Digested week: Harry’s book reminds me of my first years in therapy | John Crace

2023 starts with trusty life hacks: hope in Spurs must fade and Wagnerian fever dreams featuring Dominic Raab will pass


The first full week back at work. My least favourite time of year. Everything just feels that bit more difficult and my anxiety is intensified. More bad news. Another old friend has killed himself, while another is seriously ill. My dreams are increasingly disturbed. Here’s just two from the last few days. In one, I was in the middle of an apocalypse where everyone had been infected with a virus which gave them less than 24 hours to live. People were turning to skeletons in front of my eyes. And the skeletons were turning to dust. In another, I was off to see a performance of a Wagner opera directed by Dominic Raab. I’m not sure which was more of a nightmare. My traditional life hack of counting the days past the winter solstice provides some relief. The reassurance that the days are getting longer even if barely noticeably so. There’s also comfort to be found in the return of familiar TV dramas. Much has been written about Happy Valley, but I’d like to give a shout out to Silent Witness. It’s now into its 26th series and I’ve watched every one. It’s also got more and more reliably absurd. So much so that it’s almost a comedy. Even when it’s over I’ve got little idea of what’s going on. Last week’s made no sense at all. It started with the Italian mafia, moved on to a children’s home and ended with Jack being captured and miraculously released by the head of the police who was also in the mafia. Emilia Fox skates through the two hours with just one expression. Total bewilderment. She’s bewildered when she does an autopsy. She’s bewildered when she is being attacked. And she’s bewildered when she falls in love. I’m not sure if that’s Emilia acting or whether she can’t follow the scripts either. It’s rumoured this is the last ever series. I’ll miss it when it’s gone.

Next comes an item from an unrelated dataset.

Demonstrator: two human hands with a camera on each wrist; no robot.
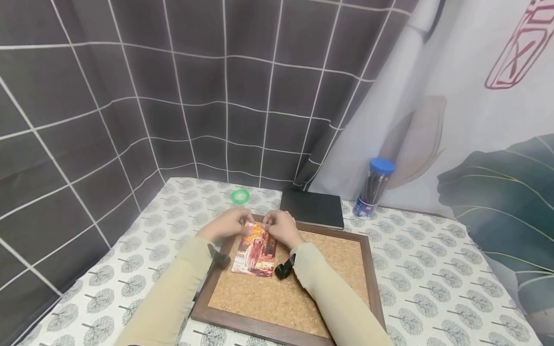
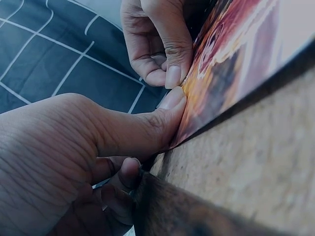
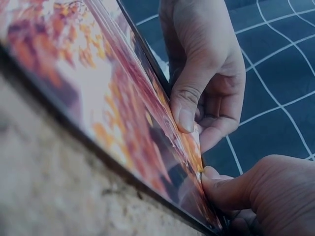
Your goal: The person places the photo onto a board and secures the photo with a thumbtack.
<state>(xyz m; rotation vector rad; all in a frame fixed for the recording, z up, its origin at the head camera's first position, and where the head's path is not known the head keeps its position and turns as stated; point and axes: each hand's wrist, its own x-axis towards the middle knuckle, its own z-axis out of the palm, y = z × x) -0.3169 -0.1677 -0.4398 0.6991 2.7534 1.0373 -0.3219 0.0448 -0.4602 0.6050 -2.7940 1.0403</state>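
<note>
A glossy photo print of a golden dog [image 1: 255, 252] lies over the left part of a wood-framed cork board [image 1: 333, 250]. At its upper edge, my left hand [image 1: 228, 222] pinches the left side with the thumb on the picture face. My right hand [image 1: 283, 228] pinches the same edge a little to the right. In the left wrist view the two thumb tips nearly meet on the photo [image 2: 216, 73], whose near part stands off the cork [image 2: 246, 147]. The right wrist view has the photo [image 3: 113, 103] bowed, with the fingertips behind it partly hidden.
Behind the board lie a black notebook [image 1: 311, 208] and a green ring-shaped roll [image 1: 240, 196]. A blue-lidded clear tub [image 1: 373, 187] of dark sticks stands at the back right. A tree-print cloth [image 1: 424, 288] covers the table; a dark grid curtain [image 1: 195, 81] hangs behind.
</note>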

Last September, I wrote that one of our cats had died. Two months later, Jessie, our other cat, also died. Or rather, like her sister, she was put down. She had lost a lot of weight and the vet had said she had a thyroid problem. Initially she seemed to respond to treatment but then she stopped eating, appeared confused and lost more weight. This time the vet detected a tumour and that it would be kindest to have her euthanised. Jessie was very different to her sister. Buzz used to like staying indoors, but Jessie was absent for long periods of the day and liked to spend time with our neighbours. She would appear in the mornings and evenings for her food, but didn’t always seem to remember that her bowl was on the counter above the washing machine to stop the dog from scarfing it. From this, I had concluded she wasn’t particularly bright. How wrong I was. Over the Christmas period we had drinks with our neighbour, Ruth, who showed us videos she had made of Jessie. In one she said: ‘Ring the bell, Jessie,’ and Jessie would go to a bell she had placed on the floor and tap it with her paw. Then she would go back to Ruth to claim her reward. In another, Ruth would say, ‘Give me your paw,’ and Jessie would lift up her paw to be held. And in a final video, Jessie would roll on to her back when commanded. Apparently she had learned all three tricks in next to no time. We were staggered. And felt very guilty. She was clearly clever. And not that anti-social. She had just found living with us and her sister not very stimulating.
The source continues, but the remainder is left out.